It would help if you retyped the data exactly, leaving out the pictures.

- Opening Delimiter -

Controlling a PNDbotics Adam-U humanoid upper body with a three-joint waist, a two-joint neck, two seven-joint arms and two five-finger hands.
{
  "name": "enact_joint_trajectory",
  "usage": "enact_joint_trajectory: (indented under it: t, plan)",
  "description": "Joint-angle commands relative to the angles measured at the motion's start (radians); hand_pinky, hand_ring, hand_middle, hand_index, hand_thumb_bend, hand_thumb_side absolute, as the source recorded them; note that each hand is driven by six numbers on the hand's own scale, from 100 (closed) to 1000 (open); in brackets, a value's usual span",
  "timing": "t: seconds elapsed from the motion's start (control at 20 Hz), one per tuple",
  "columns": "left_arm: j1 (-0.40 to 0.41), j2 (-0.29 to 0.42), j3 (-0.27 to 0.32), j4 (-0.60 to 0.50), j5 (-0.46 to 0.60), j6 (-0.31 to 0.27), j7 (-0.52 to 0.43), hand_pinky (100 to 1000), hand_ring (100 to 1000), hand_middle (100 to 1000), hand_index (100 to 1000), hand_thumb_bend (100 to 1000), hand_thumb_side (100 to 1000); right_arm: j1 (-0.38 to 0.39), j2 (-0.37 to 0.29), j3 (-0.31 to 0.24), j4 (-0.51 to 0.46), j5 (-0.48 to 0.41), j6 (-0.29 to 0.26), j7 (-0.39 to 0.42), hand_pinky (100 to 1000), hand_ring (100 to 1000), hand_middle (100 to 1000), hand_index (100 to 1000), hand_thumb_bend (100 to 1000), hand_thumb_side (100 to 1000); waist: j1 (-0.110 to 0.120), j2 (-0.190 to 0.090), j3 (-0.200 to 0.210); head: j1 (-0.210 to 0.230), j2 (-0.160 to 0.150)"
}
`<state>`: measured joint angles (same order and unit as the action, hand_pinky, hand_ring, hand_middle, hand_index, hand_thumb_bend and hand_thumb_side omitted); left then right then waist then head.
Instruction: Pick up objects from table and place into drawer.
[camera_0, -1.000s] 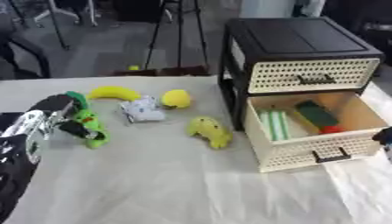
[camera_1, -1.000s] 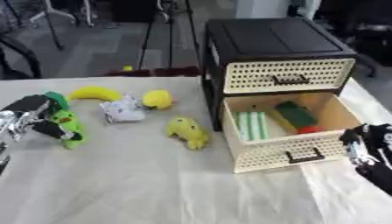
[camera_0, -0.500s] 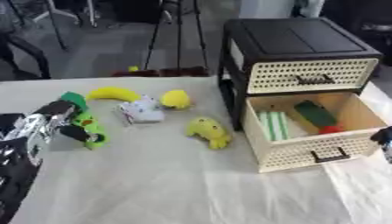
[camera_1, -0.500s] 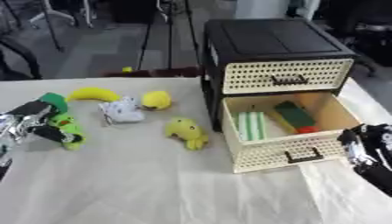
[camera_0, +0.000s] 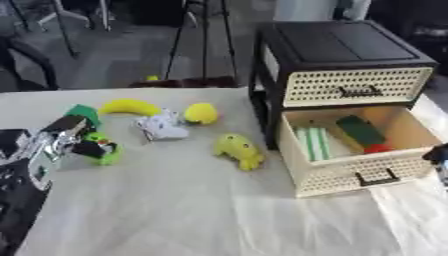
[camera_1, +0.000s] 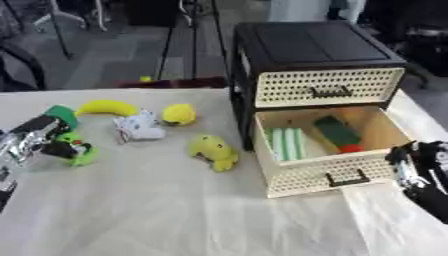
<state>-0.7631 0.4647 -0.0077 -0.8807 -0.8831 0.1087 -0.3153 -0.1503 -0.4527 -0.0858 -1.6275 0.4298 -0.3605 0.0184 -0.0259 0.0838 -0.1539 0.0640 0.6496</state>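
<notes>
Since a second ago the left hand (camera_0: 54, 143) has drawn back toward the table's left edge, its fingers curled round a green toy (camera_0: 102, 148). Right hand (camera_1: 423, 168) rests beside the open drawer (camera_1: 325, 171); whether its fingers are open I cannot tell.

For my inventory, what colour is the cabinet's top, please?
Black top, clearest in the right eye view.

Left hand (camera_0: 54, 142) low at the left edge, fingers reaching forward, right hand (camera_1: 420, 167) curled at the right edge
</notes>
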Motion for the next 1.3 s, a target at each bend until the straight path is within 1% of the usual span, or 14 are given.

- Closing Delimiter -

#### Result of the exercise:
Controlling a PNDbotics Adam-U humanoid upper body with a three-joint waist, a two-joint neck, two seven-joint arms and two five-finger hands.
{
  "name": "enact_joint_trajectory",
  "usage": "enact_joint_trajectory: (indented under it: t, plan)",
  "description": "Joint-angle commands relative to the angles measured at the motion's start (radians); hand_pinky, hand_ring, hand_middle, hand_index, hand_thumb_bend, hand_thumb_side absolute, as the source recorded them; note that each hand is driven by six numbers on the hand's own scale, from 100 (closed) to 1000 (open); in brackets, a value's usual span",
  "timing": "t: seconds elapsed from the motion's start (control at 20 Hz), one per tuple",
  "columns": "left_arm: j1 (-0.40 to 0.41), j2 (-0.29 to 0.42), j3 (-0.27 to 0.32), j4 (-0.60 to 0.50), j5 (-0.46 to 0.60), j6 (-0.31 to 0.27), j7 (-0.52 to 0.43), hand_pinky (100 to 1000), hand_ring (100 to 1000), hand_middle (100 to 1000), hand_index (100 to 1000), hand_thumb_bend (100 to 1000), hand_thumb_side (100 to 1000); right_arm: j1 (-0.38 to 0.39), j2 (-0.37 to 0.29), j3 (-0.31 to 0.24), j4 (-0.51 to 0.46), j5 (-0.48 to 0.41), j6 (-0.29 to 0.26), j7 (-0.39 to 0.42), hand_pinky (100 to 1000), hand_ring (100 to 1000), hand_middle (100 to 1000), hand_index (100 to 1000), hand_thumb_bend (100 to 1000), hand_thumb_side (100 to 1000); waist: j1 (-0.110 to 0.120), j2 (-0.190 to 0.090), j3 (-0.200 to 0.210); head: j1 (-0.210 to 0.230), j2 (-0.160 to 0.150)"
}
`<state>`: measured joint angles (same order and unit as the action, hand_pinky, hand_ring, hand_middle, hand_index, hand_thumb_bend and hand_thumb_side omitted); left then right then waist then head.
Instruction: Pick up objects from table and place into drawer.
[camera_0, -1.000s] 
[camera_1, -1.000s] 
[camera_0, -0.500s] 
[camera_1, -0.500s] 
[camera_0, +0.000s] 
[camera_1, +0.000s] 
<state>-0.7631 0.4647 -0.0077 -0.8807 -0.8831 0.1087 -0.3153 -0.1503 -0.4527 -0.0858 -1.6275 0.4298 -0.3605 0.0184 -0.0259 0.0838 -0.1539 0.0640 0.6496</state>
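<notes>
Since a second ago the left hand (camera_0: 54, 143) has drawn back toward the table's left edge, its fingers curled round a green toy (camera_0: 102, 148). Right hand (camera_1: 423, 168) rests beside the open drawer (camera_1: 325, 171); whether its fingers are open I cannot tell.

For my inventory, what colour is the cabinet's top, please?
Black top, clearest in the right eye view.

Left hand (camera_0: 54, 142) low at the left edge, fingers reaching forward, right hand (camera_1: 420, 167) curled at the right edge
</notes>
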Motion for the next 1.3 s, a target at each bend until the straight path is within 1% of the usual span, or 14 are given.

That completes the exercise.